Your response should be the complete set of records, reproduced exactly.
DATA FOR THIS EXERCISE Block Start
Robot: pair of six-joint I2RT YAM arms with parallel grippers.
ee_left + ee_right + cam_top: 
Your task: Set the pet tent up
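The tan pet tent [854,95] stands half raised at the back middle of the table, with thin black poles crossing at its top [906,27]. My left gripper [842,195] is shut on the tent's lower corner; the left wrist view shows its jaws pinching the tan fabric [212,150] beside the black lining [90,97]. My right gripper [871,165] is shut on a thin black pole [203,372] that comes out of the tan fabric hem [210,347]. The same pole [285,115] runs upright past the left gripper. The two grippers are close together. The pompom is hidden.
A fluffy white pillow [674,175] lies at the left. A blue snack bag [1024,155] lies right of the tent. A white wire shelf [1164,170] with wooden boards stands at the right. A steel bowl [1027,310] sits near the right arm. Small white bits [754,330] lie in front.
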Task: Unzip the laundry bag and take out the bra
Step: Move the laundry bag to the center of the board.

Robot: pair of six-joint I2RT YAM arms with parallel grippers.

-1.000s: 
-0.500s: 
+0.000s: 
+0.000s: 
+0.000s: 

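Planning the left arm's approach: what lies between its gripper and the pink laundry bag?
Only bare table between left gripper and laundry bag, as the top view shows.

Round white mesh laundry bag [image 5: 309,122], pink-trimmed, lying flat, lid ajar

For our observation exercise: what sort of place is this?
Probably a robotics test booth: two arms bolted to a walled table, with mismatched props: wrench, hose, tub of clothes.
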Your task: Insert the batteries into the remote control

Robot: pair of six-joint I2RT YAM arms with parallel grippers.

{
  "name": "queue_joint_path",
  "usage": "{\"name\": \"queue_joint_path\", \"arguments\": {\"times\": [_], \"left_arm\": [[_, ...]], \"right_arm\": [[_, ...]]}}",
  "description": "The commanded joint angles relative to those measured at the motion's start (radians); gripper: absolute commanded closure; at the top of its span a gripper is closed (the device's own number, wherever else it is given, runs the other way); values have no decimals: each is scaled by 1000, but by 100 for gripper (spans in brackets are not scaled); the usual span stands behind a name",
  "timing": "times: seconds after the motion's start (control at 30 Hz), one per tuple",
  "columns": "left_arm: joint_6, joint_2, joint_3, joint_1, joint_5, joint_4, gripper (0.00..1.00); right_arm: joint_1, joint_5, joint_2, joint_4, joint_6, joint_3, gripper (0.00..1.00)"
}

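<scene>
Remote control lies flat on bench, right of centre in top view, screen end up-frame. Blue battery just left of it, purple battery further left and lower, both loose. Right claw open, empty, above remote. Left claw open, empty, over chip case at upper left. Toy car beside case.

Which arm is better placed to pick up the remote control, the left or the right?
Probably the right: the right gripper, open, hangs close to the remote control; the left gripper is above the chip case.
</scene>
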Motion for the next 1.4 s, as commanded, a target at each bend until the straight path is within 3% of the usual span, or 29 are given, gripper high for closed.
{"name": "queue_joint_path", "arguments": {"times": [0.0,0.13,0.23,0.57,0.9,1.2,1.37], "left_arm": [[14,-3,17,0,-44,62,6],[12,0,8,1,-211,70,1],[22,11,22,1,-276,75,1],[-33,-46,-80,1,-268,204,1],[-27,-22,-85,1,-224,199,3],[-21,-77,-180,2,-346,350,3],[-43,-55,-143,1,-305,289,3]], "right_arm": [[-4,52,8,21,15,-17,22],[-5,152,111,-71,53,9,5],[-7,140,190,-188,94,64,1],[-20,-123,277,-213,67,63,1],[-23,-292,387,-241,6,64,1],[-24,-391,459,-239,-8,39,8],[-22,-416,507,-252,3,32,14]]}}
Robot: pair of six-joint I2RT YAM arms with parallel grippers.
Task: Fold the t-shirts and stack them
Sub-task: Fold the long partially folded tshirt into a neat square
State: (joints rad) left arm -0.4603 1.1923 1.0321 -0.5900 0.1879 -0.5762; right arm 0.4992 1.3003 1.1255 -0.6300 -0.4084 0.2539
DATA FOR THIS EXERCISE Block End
> **RESPONSE**:
Robot: pair of six-joint I2RT YAM arms with parallel grippers.
ee_left + ee_right + cam_top: 
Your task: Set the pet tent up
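The tan pet tent [854,95] stands half raised at the back middle of the table, with thin black poles crossing at its top [906,27]. My left gripper [842,195] is shut on the tent's lower corner; the left wrist view shows its jaws pinching the tan fabric [212,150] beside the black lining [90,97]. My right gripper [871,165] is shut on a thin black pole [203,372] that comes out of the tan fabric hem [210,347]. The same pole [285,115] runs upright past the left gripper. The two grippers are close together. The pompom is hidden.
A fluffy white pillow [674,175] lies at the left. A blue snack bag [1024,155] lies right of the tent. A white wire shelf [1164,170] with wooden boards stands at the right. A steel bowl [1027,310] sits near the right arm. Small white bits [754,330] lie in front.
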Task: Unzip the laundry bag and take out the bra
Step: Move the laundry bag to the center of the board.

Robot: pair of six-joint I2RT YAM arms with parallel grippers.

-1.000s: 
-0.500s: 
+0.000s: 
+0.000s: 
+0.000s: 

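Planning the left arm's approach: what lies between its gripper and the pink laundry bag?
Only bare table between left gripper and laundry bag, as the top view shows.

Round white mesh laundry bag [image 5: 309,122], pink-trimmed, lying flat, lid ajar

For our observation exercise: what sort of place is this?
Probably a robotics test booth: two arms bolted to a walled table, with mismatched props: wrench, hose, tub of clothes.
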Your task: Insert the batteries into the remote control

Robot: pair of six-joint I2RT YAM arms with parallel grippers.

{
  "name": "queue_joint_path",
  "usage": "{\"name\": \"queue_joint_path\", \"arguments\": {\"times\": [_], \"left_arm\": [[_, ...]], \"right_arm\": [[_, ...]]}}",
  "description": "The commanded joint angles relative to those measured at the motion's start (radians); gripper: absolute commanded closure; at the top of its span a gripper is closed (the device's own number, wherever else it is given, runs the other way); values have no decimals: each is scaled by 1000, but by 100 for gripper (spans in brackets are not scaled); the usual span stands behind a name",
  "timing": "times: seconds after the motion's start (control at 30 Hz), one per tuple",
  "columns": "left_arm: joint_6, joint_2, joint_3, joint_1, joint_5, joint_4, gripper (0.00..1.00); right_arm: joint_1, joint_5, joint_2, joint_4, joint_6, joint_3, gripper (0.00..1.00)"
}

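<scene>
Remote control lies flat on bench, right of centre in top view, screen end up-frame. Blue battery just left of it, purple battery further left and lower, both loose. Right claw open, empty, above remote. Left claw open, empty, over chip case at upper left. Toy car beside case.

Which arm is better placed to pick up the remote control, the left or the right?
Probably the right: the right gripper, open, hangs close to the remote control; the left gripper is above the chip case.
</scene>
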Motion for the next 1.4 s, as commanded, a target at each bend until the straight path is within 3% of the usual span, or 29 are given, gripper high for closed.
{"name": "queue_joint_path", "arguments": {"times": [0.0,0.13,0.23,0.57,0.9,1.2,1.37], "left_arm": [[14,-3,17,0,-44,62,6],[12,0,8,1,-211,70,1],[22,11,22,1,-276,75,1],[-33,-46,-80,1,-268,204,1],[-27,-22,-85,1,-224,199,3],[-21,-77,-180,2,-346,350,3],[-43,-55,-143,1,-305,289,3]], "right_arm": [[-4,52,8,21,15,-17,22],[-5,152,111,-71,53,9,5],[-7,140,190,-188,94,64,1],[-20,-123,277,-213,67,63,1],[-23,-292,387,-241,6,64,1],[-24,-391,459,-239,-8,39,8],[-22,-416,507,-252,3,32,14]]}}
Robot: pair of six-joint I2RT YAM arms with parallel grippers.
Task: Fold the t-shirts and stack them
Sub-task: Fold the long partially folded tshirt into a neat square
State: (joints rad) left arm -0.4603 1.1923 1.0321 -0.5900 0.1879 -0.5762; right arm 0.4992 1.3003 1.1255 -0.6300 -0.4084 0.2539

The exercise has no further content.